Ground 1: The learned Member wrongly concluded that the failure of McNab to meet its contractual obligations to BBC was not the circumstance that resulted in the happening of the relevant event.

Ground 2: The learned Member wrongly construed s 56AD of the QBCC Act and in particular the words “circumstances that resulted in the happening of the relevant event”.

Ground 3: The learned Member wrongly construed the said words as meaning that every background circumstance could be considered as such a circumstance.

Ground 4: In construing the said words, the learned Member adopted a wrong test of causation.

Ground 5: The learned Member was wrong to conclude that BBC failed to take proper legal and other advice before entering into the contract with McNab or after its execution when it was clear that disputes had arisen.

Ground 6: The learned Member was wrong to conclude that the failure by BBC to take legal or other advice was a relevant circumstance to be taken into account.

Ground 7: The learned Member was wrong to conclude that BBC failed to take all reasonable steps to recover the amounts owing to it.

Ground 8: The learned Member was wrong to conclude that the alleged failure by BBC to take all reasonable steps to recover the amounts owing to it was a relevant circumstance to be taken into account.

Ground 9: The learned Member was wrong to conclude that BBC did not make appropriate provision for the payment of taxation debts.

Ground 10: The learned Member was wrong to conclude that the alleged failure by BBC to make appropriate provision for the payment of taxation debts was a relevant circumstance to be taken into account.
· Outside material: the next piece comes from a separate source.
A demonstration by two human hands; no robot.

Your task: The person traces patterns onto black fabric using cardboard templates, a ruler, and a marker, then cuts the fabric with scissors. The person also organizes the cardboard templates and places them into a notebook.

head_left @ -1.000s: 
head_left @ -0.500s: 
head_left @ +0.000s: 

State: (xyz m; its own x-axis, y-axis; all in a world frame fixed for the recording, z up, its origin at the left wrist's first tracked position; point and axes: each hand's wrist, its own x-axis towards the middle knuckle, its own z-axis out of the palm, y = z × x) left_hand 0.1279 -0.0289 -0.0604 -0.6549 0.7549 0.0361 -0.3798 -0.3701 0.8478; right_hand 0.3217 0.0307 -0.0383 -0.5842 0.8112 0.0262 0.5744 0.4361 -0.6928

Ground 11: The learned Member failed to take account of the fact or give sufficient weight to the fact, that the applicant in his position as director was obliged to act through and on the advice of the other officers of the company.

  1. [21]
    Grounds 2, 3 and 4 are best comprehended as one ground of appeal.  Grounds 1, 2, 3 and 4 might also conveniently be considered together, as too grounds 5, 6, 7 with 8 and grounds 9 with 10.

Grounds 1, 2, 3 and 4

Ground 1: The learned Member wrongly concluded that the failure of McNab to meet its contractual obligations to BBC was not the circumstance that resulted in the happening of the relevant event.

Ground 2: The learned Member wrongly construed s 56AD of the QBCC Act and in particular the words “circumstances that resulted in the happening of the relevant event”.

Ground 3: The learned Member wrongly construed the said words as meaning that every background circumstance could be considered as such a circumstance.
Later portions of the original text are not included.